La tenue vestimentaire ciment des réseaux commerciaux

Olivier Meyer le 24 Mars 2004


La tenue vestimentaire
ciment des réseaux commerciaux

Par Olivier MEYER, Avocat à la Cour, spécialiste en droit social

D, M & D - LAWROPE

"On devient l'homme de son uniforme"
Napoléon Bonaparte

Qu'est ce qui fait aujourd'hui le succès d'un réseau de distribution plutôt que d'un autre ?

Un concept fort, servi par des éléments originaux, une cohésion, une unité, bref une reproduction fidèle de ce qui a fait le succès du concept d'origine ; la franchise, c'est la réitération du succès du franchiseur.

Parmi ces éléments divers, concentrons-nous un instant sur un aspect du concept, trop souvent ignoré ou négligé : la tenue vestimentaire, avec les contraintes liées au droit du travail.

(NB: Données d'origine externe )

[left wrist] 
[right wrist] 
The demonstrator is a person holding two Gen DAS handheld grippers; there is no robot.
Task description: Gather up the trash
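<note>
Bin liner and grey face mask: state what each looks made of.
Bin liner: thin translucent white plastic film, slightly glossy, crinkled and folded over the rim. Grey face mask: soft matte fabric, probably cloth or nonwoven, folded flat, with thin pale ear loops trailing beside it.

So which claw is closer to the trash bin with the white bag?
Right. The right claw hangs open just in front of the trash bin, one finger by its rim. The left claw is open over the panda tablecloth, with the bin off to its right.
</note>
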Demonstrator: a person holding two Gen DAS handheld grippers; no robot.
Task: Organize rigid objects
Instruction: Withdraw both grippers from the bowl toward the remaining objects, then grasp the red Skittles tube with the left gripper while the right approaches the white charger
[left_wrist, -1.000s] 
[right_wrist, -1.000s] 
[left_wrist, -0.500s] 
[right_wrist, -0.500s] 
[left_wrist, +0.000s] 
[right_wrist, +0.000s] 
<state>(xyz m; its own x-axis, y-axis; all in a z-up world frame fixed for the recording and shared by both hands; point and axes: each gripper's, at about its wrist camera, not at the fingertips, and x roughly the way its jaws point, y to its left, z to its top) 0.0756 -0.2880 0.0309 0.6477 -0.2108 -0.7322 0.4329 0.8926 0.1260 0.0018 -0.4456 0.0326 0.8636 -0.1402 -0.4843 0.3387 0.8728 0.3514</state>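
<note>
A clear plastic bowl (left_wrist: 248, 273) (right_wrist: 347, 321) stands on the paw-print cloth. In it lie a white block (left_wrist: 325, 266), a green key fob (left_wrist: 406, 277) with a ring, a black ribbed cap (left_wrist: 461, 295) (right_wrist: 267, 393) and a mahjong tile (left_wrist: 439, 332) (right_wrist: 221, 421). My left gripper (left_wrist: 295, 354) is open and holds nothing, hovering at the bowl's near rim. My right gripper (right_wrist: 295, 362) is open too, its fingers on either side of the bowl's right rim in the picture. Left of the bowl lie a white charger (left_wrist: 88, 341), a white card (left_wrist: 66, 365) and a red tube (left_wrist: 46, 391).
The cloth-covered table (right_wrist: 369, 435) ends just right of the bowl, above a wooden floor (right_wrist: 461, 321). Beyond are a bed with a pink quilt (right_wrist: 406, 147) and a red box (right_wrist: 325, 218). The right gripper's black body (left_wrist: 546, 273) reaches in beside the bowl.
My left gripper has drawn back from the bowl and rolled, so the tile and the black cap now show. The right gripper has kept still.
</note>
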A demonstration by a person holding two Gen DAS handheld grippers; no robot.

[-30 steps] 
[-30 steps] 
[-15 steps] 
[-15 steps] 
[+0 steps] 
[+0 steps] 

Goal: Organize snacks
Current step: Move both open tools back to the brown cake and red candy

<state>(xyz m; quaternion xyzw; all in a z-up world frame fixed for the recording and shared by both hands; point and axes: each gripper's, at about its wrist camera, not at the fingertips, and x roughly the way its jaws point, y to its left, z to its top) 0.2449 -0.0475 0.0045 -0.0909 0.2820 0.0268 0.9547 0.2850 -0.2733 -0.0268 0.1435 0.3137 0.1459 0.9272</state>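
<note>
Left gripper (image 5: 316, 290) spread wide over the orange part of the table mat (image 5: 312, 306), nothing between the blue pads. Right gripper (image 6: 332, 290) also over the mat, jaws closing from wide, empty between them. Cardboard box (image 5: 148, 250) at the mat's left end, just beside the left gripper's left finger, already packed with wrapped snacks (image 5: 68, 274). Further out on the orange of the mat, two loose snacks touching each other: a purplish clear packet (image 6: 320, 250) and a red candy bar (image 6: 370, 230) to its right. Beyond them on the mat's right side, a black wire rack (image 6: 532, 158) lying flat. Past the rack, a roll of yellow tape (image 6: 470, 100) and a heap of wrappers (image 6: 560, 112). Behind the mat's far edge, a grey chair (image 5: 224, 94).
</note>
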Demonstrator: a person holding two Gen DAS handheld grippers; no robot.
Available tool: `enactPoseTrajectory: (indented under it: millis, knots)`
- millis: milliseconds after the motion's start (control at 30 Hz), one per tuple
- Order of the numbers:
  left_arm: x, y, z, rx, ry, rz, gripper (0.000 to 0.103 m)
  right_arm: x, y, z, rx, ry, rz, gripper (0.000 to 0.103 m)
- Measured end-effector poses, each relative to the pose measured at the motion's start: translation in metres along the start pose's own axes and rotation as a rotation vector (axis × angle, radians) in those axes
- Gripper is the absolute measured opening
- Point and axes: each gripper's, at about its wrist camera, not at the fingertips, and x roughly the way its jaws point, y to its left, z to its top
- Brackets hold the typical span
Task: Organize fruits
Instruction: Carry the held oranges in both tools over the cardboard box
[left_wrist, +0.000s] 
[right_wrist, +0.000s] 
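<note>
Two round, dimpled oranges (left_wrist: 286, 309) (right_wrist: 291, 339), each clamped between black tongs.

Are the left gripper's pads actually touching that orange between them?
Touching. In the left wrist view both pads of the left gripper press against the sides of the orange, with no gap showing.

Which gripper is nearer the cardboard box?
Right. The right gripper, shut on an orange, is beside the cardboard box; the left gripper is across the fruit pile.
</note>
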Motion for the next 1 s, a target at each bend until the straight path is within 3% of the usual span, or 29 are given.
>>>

Tous les réseaux fortement structurés (abandonnons un instant la franchise) ont compris depuis longtemps l'intérêt d'imposer une tenue vestimentaire codifiée : les armées bien sûr, mais aussi les compagnies d'aviation, les écoles anglaises, etc.

A l'heure où l'on voit fleurir, au grand désarroi de certains employeurs, les piercings et tatouages, l'uniforme n'est-il pas la réponse la plus appropriée aux dérapages ou aux fautes de goût ?

D'abord, soulignons-le, parce que le salarié qui accepte le principe d'un uniforme est généralement aussi celui qui acceptera la nécessaire discipline, les procédures, les directives.

Sans vouloir transformer le franchiseur en "généralissime" (encore moins en dictateur) observons quand même que le laisser-aller vestimentaire est souvent l'indicateur d'une dérive plus profonde.

On peut faire dans la demi-mesure (un gilet comme à la FNAC, une veste comme chez DARTY) mais ceci peut ne répondre qu'imparfaitement à la problématique posée.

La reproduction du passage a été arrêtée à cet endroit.